BU Students Pitch H'wood

Collapse

Announcement

Collapse
No announcement yet.
X
 
  • Filter
  • Time
  • Show
Clear All
new posts

  • BU Students Pitch H'wood

    A fun, non-controversial read from Saturday's LA Times.


    Making a play for Hollywood
    Boston University sends its film students to the heart of the movie industry.
    By Bob Pool
    Times Staff Writer

    December 16, 2006

    The plot thickened the minute the Massachusetts film students told the Hollywood experts their movie ideas.

    Seven fledgling screenwriters from Boston University had spent months, even years, meticulously crafting the stories they hoped would help launch successful entertainment industry careers.

    Now they were scattered around a recreation room at the Park La Brea apartment complex in the Fairfax district, nervously explaining story lines and character development to some of Hollywood's most successful film and TV writers.

    The veterans were there to critique the newbies' stories and their salesmanship. Later, a second group - producers with the clout to actually buy stories - would listen to the student pitches.

    "Pitch fests" are common in Hollywood, and they can be anxiety-inducing.

    Commercially organized story-selling conferences attract wannabe screenwriters of all ages willing to pay hundreds of dollars for a 10-minute opportunity to hawk a movie proposal or script to studio types. Local schools that have cinema and television classes, including USC, stage them for graduate students.

    But Boston is 2,600 miles from Hollywood. And Beantown's culture is far different from Tinseltown's.

    Boston University tries to bridge both gaps by having film students spend a semester in Hollywood. The program costs students $20,000 each, including accommodations at Park La Brea, and mixes course work with entertainment industry internships. The 3 1/2 -month visits are capped with a university-organized pitch fest.

    "They couldn't do this in Boston," said university writing instructor Brian Herskowitz, a longtime television writer (episodes of "Blossom" and "Tour of Duty") who recruited the event's panel of professionals.

    Justin K. Rivers, a 22-year-old senior film major from Amsterdam, N.Y., said movie-making seems different on his side of the country.

    "It's harder because being in Boston, we've been exposed to more of an East Coast mentality.
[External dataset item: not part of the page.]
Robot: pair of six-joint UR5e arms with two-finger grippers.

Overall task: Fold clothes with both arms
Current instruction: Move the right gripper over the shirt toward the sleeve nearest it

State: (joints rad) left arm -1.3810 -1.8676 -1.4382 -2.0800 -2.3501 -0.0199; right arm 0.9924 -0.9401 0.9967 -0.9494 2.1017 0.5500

Out here the films are a little more commercially oriented," he said. "When you get out here, you have to figure out how this town works."

    Nearby, Nicole Adams, a Boston native and a graduate theater arts student, nodded in agreement. Like Rivers, she is on her first visit to Los Angeles.

    "You have to get used to the people and the mentality out here. I love it and then I hate it. I hate the fast talking, the I-need-to-be-better-than-you attitude," said Adams, also 22.

    Nonetheless, Hollywood is sprinkled with Boston University alumni, said Bill Linsman, a veteran commercial producer and director who oversees the school's West Coast program. They include Lauren Shuler Donner, producer of "X-Men" movies, "Mr. Mom" and "Free Willy"; Jason Alexander, a writer and director and an actor whose shows include "Seinfeld"; and Richard Gladstein, producer of "The Cider House Rules" and "Finding Neverland."

    Soon it was story-pitching time. Rivers sat down in front of Allan Katz, a TV writer-producer whose work has included "Roseanne" and "Fresh Prince of Bel-Air." Adams took her place at the next table, where producer-writer Carla Kettner was waiting. Kettner's shows have included episodes of "Vanished" and "Strong Medicine."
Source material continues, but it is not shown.